Loreto Gala – 27.000 seguidores no Instagram – acaba de dar à luz seu quarto filho e é criadora de uma tendência que chamou de austerismo, um movimento que, como ela mesma descreve em seu site, é baseado na austeridade. “É a virtude pela qual aprendemos a administrar os recursos que já temos com bom senso, senso social e previsão. Começamos a dar o valor que corresponde às coisas, o cuidado responsável pelo bem comum”. Em sua vida, o cuidado com o meio ambiente e sua grande família se entrelaçam sem colidir, além disso, tudo faz parte de um modo de vida.
"Se você revisar as dicas mais clássicas de 'Como ser ecológico em casa' ou 'Ensinar a cuidar da ecologia em família', verá como todas as famílias grandes devem ganhar os prêmios eco friendly", diz Mar Dorrio, que tem 8 mil seguidores em sua conta do Instagram "Por que não doze?", em artigo publicado na Aleteia. E enumerou alguns desses pontos de sua experiência como mãe de 12 filhos: dar uma segunda vida aos objetos (irmãos que herdam de outros irmãos); economizar água (“Nada é mais motivador para acelerar o ritmo do banho do que os gritos de 'preciso entrar!'”); não coloque a máquina de lavar ou a máquina de lavar louça na meia carga...
Enquanto alguns apresentam como motivação para a vida sem filhos que sua hipotética prole possa sofrer (ou agravar) a situação ambiental, outros entendem que pensar no futuro dos filhos é um estímulo para fazer melhor. Lucie Brown, mãe de dois filhos e ativista climática, disse ao Huffington Post: "Talvez ter filhos e experimentar essa preocupação e esse medo pelo futuro seja o que me motivou a encontrar em mim e em uma comunidade de outros pais o poder de dizer que podemos – e devemos – mudar o sistema em que vivemos”. Uma ideia semelhante foi retratada em um anúncio no Natal passado sob o slogan #ibelieveintomorrow.
Crianças não são "vampiros"
Há também muitos testemunhos de pessoas que, depois de um tempo deixando bem claro que não queriam filhos em suas vidas, mudaram de ideia. Christopher Kaczor falou há alguns anos em First Things sobre “o mito das crianças vampiras”: ele sempre pensou que elas eram um dreno (econômico e emocional) e que acabavam com seus sonhos, que sugavam a vida de seus pais. Mas quando sua esposa e primeira filha quase morreram no parto, sua abordagem mudou.

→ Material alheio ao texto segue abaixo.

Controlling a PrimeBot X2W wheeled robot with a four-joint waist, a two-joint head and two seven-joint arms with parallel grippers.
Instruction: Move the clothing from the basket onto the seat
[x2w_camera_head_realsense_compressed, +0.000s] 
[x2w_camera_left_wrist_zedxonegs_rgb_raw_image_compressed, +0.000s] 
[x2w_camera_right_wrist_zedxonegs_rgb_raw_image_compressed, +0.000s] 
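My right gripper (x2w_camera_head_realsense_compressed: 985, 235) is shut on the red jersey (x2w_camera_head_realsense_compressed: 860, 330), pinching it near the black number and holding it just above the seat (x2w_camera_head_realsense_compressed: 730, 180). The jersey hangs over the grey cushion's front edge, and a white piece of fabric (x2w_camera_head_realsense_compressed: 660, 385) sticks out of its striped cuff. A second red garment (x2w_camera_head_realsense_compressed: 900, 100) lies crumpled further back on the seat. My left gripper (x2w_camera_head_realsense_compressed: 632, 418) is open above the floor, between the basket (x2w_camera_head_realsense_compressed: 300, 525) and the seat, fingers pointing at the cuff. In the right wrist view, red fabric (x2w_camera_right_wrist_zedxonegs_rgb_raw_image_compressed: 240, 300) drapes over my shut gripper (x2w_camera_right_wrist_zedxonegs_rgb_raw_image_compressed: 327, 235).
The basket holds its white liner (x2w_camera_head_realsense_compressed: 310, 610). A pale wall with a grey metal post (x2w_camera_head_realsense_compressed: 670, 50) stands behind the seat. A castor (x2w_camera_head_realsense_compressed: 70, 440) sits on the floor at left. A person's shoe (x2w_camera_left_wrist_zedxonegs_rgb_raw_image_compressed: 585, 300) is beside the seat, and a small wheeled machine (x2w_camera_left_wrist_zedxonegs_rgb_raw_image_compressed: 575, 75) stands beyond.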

Além disso, o desejo de ser pais, longe de ser uma imposição social, é um desejo natural que surge da forma como somos concebidos. Jaume Vives disse ao El Debate que “a paternidade é irresponsável porque quando geramos um filho adquirimos a responsabilidade de acompanhá-lo, e ele nunca está preparado para isso. Mas […] é uma irresponsabilidade necessária […] porque precisamos nos dar, morrer, transcender e, se nosso coração é normal, precisa dar amor”. Além disso, acrescentou, a paternidade também ensina: “Ter filhos ajuda a estabelecer critérios, ajuda a ver a realidade com muito mais clareza […]. Um filho é um tapa na cara da realidade. […] e isso, talvez, nos ajude a ser pais mais responsáveis”.